El proyecto modifica la actual ley, introduciendo una serie de cambios con los que se busca dar respuesta a las personas que actualmente se encuentran en lista de espera para un trasplante de órganos o tejidos. Con ella se regula la obtención y uso de órganos, tejidos y células de origen humano en el país y hará que los centros sanitarios cuenten con servicios destinados a la donación que permitan detectar, evaluar y tratar al donante.
Además de incorporar principios bioéticos que protegen a los donantes y los receptores, la iniciativa promueve la autosuficiencia del sistema. Prevé la donación cruzada (entre dos parejas de donante/receptor no relacionadas, pero compatibles) para los trasplantes de riñón sin intervención judicial y obliga a los profesionales a notificar al INCUCAI la indicación de diálisis o trasplante renal.

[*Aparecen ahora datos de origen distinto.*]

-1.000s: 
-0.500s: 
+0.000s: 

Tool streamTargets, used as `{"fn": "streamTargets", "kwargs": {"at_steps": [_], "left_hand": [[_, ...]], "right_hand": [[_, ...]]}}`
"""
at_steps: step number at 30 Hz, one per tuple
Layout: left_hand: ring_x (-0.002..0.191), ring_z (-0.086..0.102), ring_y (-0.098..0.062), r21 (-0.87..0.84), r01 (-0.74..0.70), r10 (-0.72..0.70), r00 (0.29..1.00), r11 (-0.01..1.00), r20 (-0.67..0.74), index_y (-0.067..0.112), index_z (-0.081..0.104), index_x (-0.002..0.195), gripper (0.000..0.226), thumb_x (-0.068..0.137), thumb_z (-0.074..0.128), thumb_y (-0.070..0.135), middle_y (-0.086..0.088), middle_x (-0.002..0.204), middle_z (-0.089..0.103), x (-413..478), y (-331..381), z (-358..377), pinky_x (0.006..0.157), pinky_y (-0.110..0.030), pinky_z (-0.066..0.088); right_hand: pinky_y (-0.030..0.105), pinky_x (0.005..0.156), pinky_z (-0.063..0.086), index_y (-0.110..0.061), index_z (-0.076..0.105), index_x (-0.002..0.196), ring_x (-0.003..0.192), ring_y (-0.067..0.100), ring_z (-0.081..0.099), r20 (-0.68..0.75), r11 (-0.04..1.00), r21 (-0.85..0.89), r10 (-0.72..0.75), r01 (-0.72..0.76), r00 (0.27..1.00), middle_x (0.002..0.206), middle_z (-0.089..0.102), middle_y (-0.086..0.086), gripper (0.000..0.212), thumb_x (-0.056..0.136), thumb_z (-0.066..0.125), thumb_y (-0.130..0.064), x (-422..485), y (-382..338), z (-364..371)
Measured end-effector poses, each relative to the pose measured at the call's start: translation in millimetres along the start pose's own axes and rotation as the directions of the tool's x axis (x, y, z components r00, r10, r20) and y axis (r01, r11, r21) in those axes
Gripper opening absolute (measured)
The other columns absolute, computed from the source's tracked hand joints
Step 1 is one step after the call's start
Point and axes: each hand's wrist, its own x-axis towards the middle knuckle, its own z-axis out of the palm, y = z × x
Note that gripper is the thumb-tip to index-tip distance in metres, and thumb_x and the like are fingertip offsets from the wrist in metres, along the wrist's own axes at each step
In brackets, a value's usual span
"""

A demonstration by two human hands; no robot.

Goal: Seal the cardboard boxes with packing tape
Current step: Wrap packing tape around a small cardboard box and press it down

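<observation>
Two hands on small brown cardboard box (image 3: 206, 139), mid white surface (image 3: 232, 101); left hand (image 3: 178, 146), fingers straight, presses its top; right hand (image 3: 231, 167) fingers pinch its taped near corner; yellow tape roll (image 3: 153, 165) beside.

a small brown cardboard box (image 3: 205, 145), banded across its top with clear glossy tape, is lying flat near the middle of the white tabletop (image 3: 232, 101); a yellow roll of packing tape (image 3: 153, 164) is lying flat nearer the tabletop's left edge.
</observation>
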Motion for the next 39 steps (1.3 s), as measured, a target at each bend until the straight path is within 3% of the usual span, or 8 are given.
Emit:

El texto contempla, asimismo, la incorporación en los centros de salud de profesionales entrenados en la promoción de la donación y la detección de potenciales donantes. Además, elimina la necesidad de un consentimiento familiar en caso de que un fallecido no expresara su voluntad de donar o no órganos.
Según el propio Congreso de Argentina, la iniciativa beneficiaría a 3,5 millones de personas, equivalente a 850 mil familias.En Argentina hay alrededor de 10.500 personas que esperan recibir un trasplante y en el país sólo son donantes 13 de cada millón de habitantes.